Every line containing "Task" should be identified and copied from the data below.

[Excerpted data]

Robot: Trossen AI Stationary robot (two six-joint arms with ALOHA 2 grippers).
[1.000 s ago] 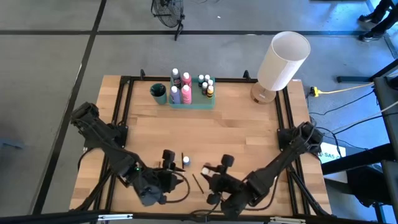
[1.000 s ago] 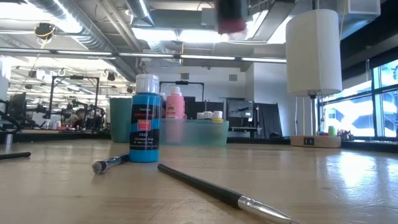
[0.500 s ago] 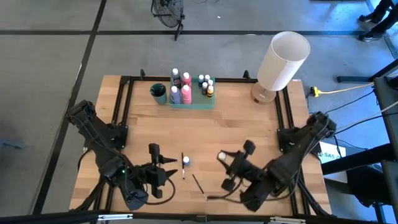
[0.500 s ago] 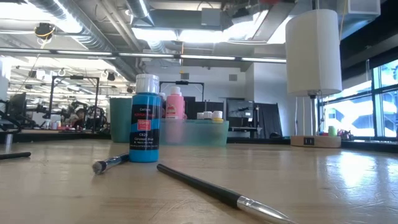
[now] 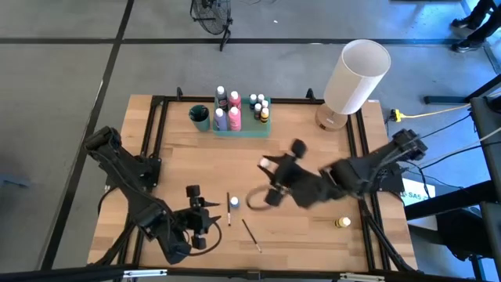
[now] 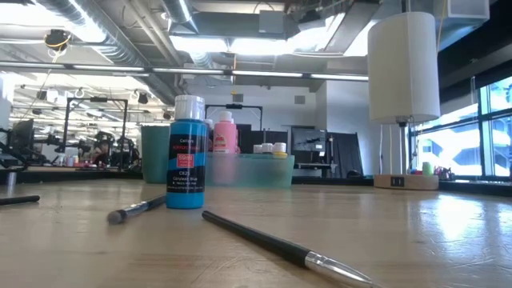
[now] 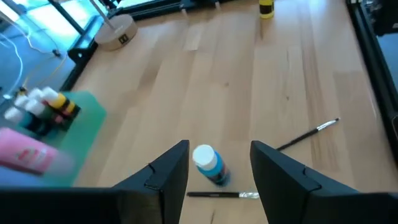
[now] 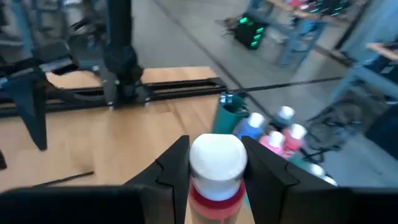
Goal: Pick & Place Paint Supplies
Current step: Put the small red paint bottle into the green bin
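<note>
My right gripper (image 5: 270,168) hangs over the middle of the table, shut on a red paint bottle with a white cap (image 8: 217,159). A blue paint bottle (image 5: 233,202) stands on its base near the front, with one thin brush (image 5: 228,211) lying beside it and a second brush (image 5: 250,230) lying nearer the front edge. My left gripper (image 5: 205,216) is open just left of the blue bottle (image 7: 208,165). Its fingers stand short of the bottle and touch nothing that I can see. A yellow bottle (image 5: 342,222) lies at the front right. My right gripper pinches the red bottle between its two fingers, which sit on opposite sides of its top end, at the cap and the red shoulder just below it (image 8: 200,200). The fingers reach in from the table's right, slanting a little downward. The bottle is lifted clear of the table.
A translucent green tray (image 5: 254,131) holding several bottles stands at the far middle, with a dark green cup (image 5: 200,117) to its left. A big white lamp (image 5: 356,77) stands at the far right. Black frame rails (image 5: 155,149) run along both sides of the table.
My right gripper has risen from the front edge and carried the red bottle toward the far side, to the middle of the table. That uncovered the yellow bottle. My left gripper has rolled and sunk a little beside the blue bottle. The brush next to that bottle has shifted slightly.
</note>
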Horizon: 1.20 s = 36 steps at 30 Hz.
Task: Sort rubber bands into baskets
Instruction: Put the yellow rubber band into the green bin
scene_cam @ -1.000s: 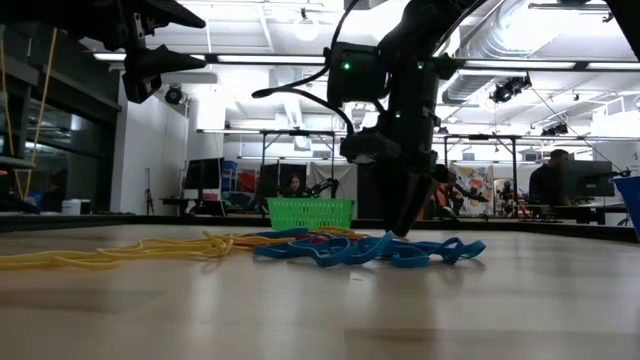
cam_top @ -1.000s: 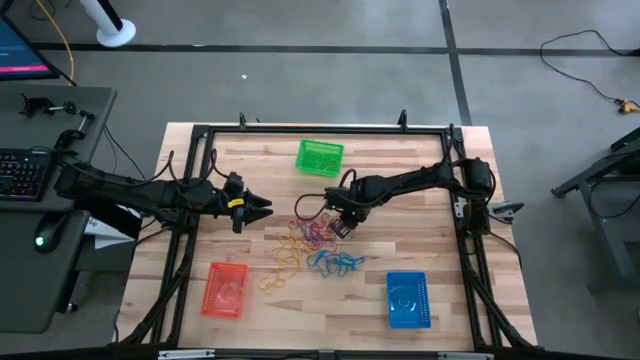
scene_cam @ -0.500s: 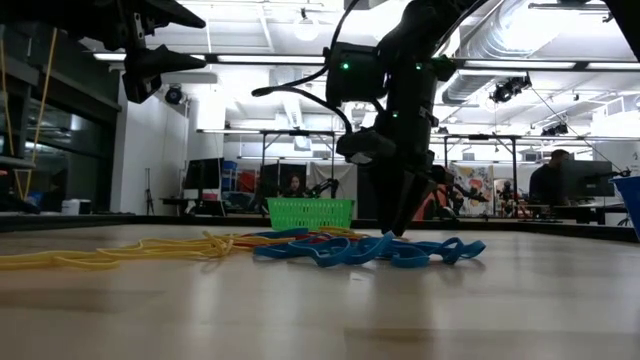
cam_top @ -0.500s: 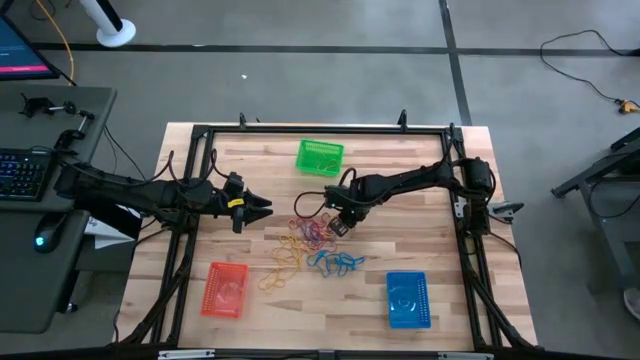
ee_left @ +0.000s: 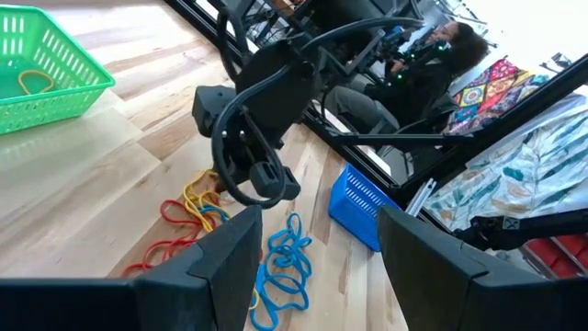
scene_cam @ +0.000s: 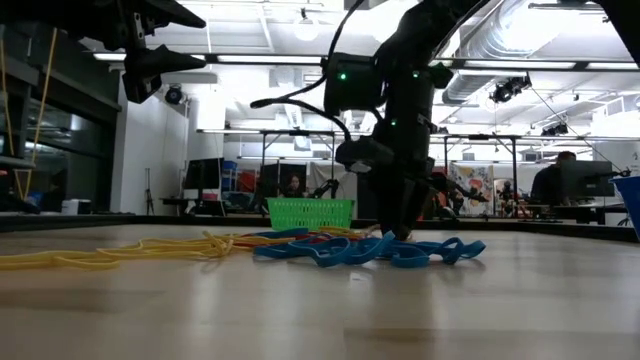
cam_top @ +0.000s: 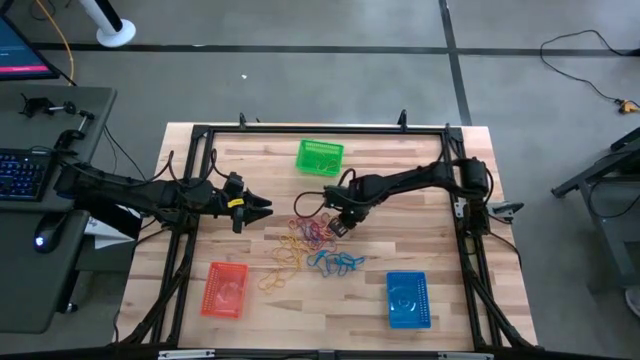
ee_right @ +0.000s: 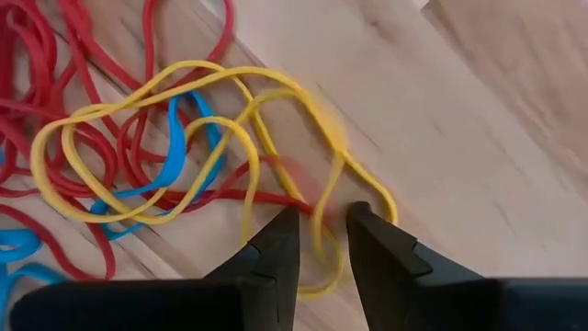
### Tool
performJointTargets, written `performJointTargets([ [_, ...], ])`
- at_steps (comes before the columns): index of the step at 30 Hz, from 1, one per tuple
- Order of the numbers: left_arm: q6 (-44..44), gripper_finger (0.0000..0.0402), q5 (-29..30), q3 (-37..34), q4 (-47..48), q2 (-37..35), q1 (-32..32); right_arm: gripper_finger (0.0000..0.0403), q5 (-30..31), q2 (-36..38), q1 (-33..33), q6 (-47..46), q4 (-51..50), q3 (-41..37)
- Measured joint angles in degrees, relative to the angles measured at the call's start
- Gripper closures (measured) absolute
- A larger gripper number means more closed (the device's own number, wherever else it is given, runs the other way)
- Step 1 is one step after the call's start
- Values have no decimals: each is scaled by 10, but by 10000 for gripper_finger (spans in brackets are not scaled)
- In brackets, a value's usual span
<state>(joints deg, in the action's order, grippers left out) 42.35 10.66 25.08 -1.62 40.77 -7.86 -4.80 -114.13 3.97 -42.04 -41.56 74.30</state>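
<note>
Right wrist view: the right claw (ee_right: 322, 241), fingers nearly together, pinches a yellow rubber band (ee_right: 266, 115) between them.

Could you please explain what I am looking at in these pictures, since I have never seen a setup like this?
This is a robot with two dark arms at a wooden table. One picture looks straight down, one looks level across the tabletop, and two come from cameras on the wrists. A tangle of rubber bands in yellow, red and blue lies mid-table, with a green basket, an orange basket and a blue basket around it. The right gripper is down at the pile, its fingers nearly closed around a yellow band. The left gripper waits open above the table, holding nothing.
</note>
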Motion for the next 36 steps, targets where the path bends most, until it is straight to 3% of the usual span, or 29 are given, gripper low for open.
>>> performJointTargets([
  [12, 1, 193, 0, 0, 0, 0, 0, 320, 2, -5, 3, 3, -9, 8],
  [24, 0, 193, 0, 0, 1, 0, 0, 320, -5, 20, 13, 61, -82, 5],
  [36, 0, 193, 0, 0, 1, 0, 1, 345, -20, 21, 12, 80, -52, 6],
])
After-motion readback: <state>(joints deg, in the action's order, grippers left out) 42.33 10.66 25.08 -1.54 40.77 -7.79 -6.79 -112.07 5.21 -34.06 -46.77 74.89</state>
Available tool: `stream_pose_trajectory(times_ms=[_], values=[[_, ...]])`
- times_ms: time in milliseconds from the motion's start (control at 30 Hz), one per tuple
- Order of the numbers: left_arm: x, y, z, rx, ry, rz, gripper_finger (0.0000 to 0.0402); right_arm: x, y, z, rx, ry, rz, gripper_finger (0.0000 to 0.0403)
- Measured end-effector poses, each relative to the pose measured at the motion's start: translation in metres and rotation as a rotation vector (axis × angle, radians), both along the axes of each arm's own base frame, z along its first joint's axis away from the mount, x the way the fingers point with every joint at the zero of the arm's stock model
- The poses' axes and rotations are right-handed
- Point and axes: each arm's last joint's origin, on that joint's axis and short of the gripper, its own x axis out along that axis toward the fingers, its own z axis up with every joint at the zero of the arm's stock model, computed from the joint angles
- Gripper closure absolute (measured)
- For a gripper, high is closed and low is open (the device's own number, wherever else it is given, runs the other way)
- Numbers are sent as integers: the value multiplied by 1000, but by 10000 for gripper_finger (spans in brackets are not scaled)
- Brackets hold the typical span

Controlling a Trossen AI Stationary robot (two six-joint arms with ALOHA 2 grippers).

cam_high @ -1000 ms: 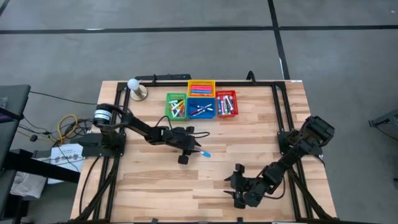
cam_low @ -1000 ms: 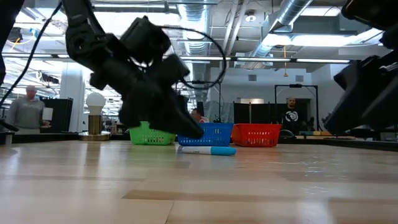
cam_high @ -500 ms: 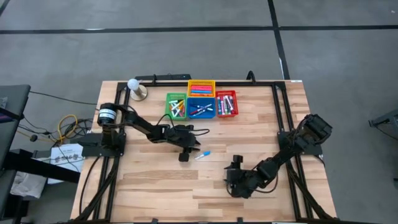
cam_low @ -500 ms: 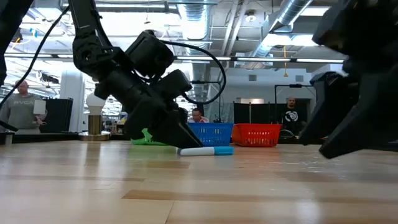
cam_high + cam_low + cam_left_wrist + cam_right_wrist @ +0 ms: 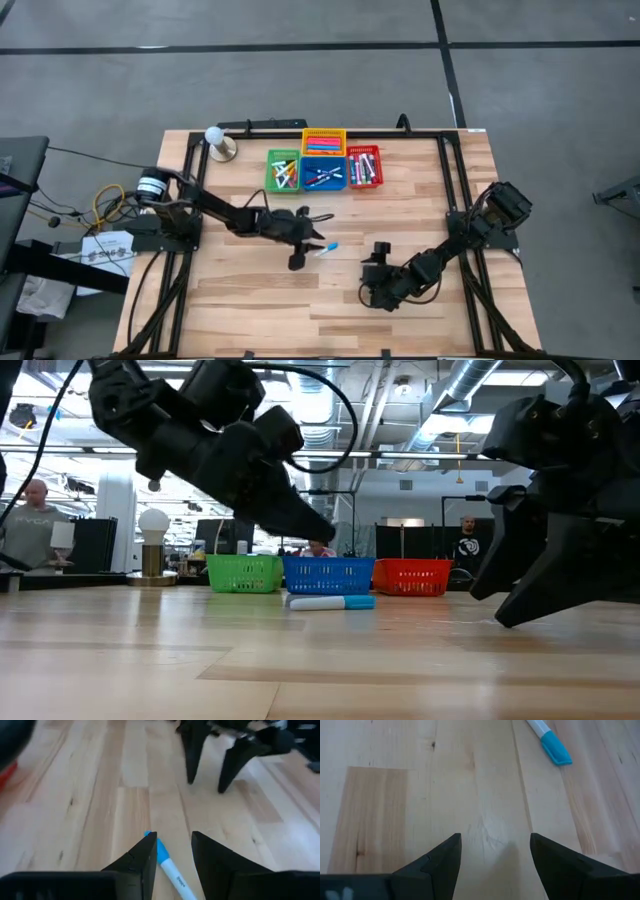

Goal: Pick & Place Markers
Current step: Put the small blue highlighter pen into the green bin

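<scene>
Marker (image 5: 169,867): white barrel, blue cap, flat on table, between parted left hand (image 5: 172,857) fingers; right hand (image 5: 495,852) wide.

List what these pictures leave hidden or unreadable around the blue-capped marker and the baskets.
- Marker: in the left wrist view its barrel runs off the picture's edge; the print on it is blurred.
- Marker, right wrist view: only the capped end shows, cut off by the edge.
- Baskets: high view, pens inside too small to count.
- Low view: the blue basket's mesh wall hides its contents.
</scene>
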Motion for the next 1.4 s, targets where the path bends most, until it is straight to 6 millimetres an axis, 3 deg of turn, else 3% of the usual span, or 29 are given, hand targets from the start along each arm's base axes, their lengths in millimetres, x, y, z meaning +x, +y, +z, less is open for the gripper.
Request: stream_pose_trajectory(times_ms=[400,533,833,1400], values=[[4,-36,5,-125,-49,259,280,8,-1,4,6,-55,27,177],[7,-46,-4,-118,-38,309,280,12,-3,4,6,-66,28,177],[9,-48,-36,-94,32,402,280,14,-3,6,5,-82,43,177],[8,-42,-55,-53,113,422,280,14,-3,6,8,-86,42,177]])
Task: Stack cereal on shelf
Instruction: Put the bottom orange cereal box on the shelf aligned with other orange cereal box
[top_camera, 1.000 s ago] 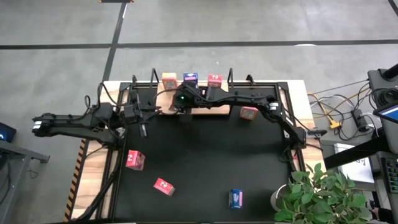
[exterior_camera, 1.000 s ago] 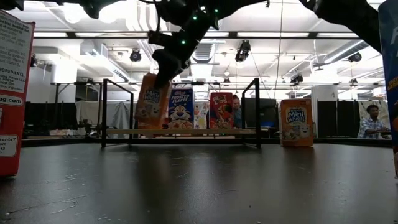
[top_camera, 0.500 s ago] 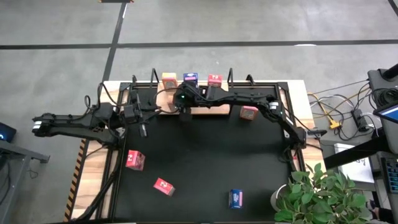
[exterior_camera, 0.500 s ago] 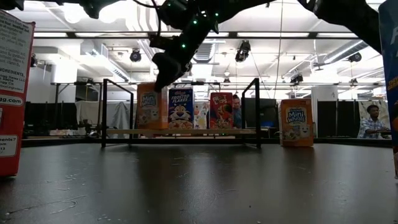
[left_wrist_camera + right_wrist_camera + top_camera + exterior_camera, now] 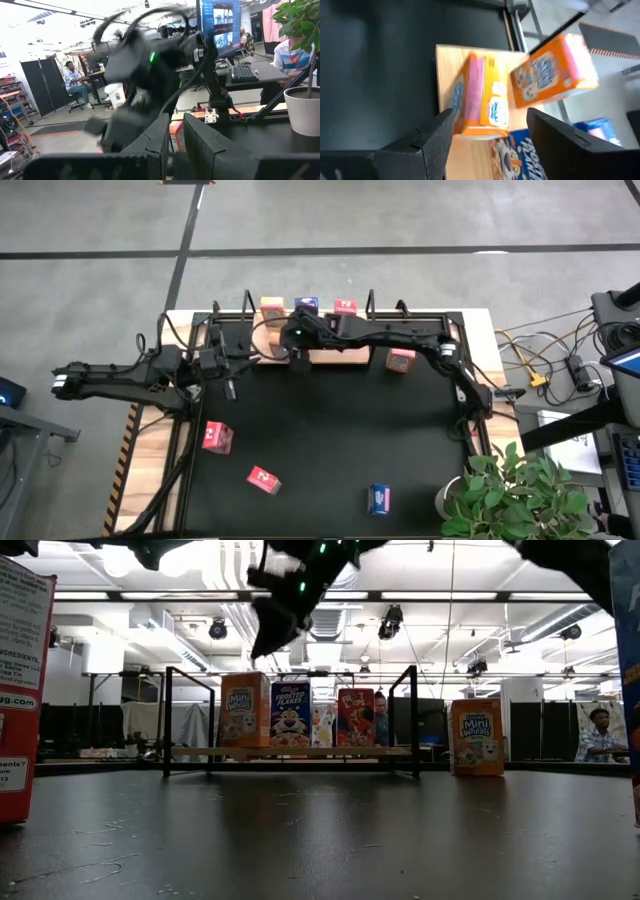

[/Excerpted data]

• **Answer below**
Task: Sort rubber bands into baskets
Task: Stack cereal on shelf

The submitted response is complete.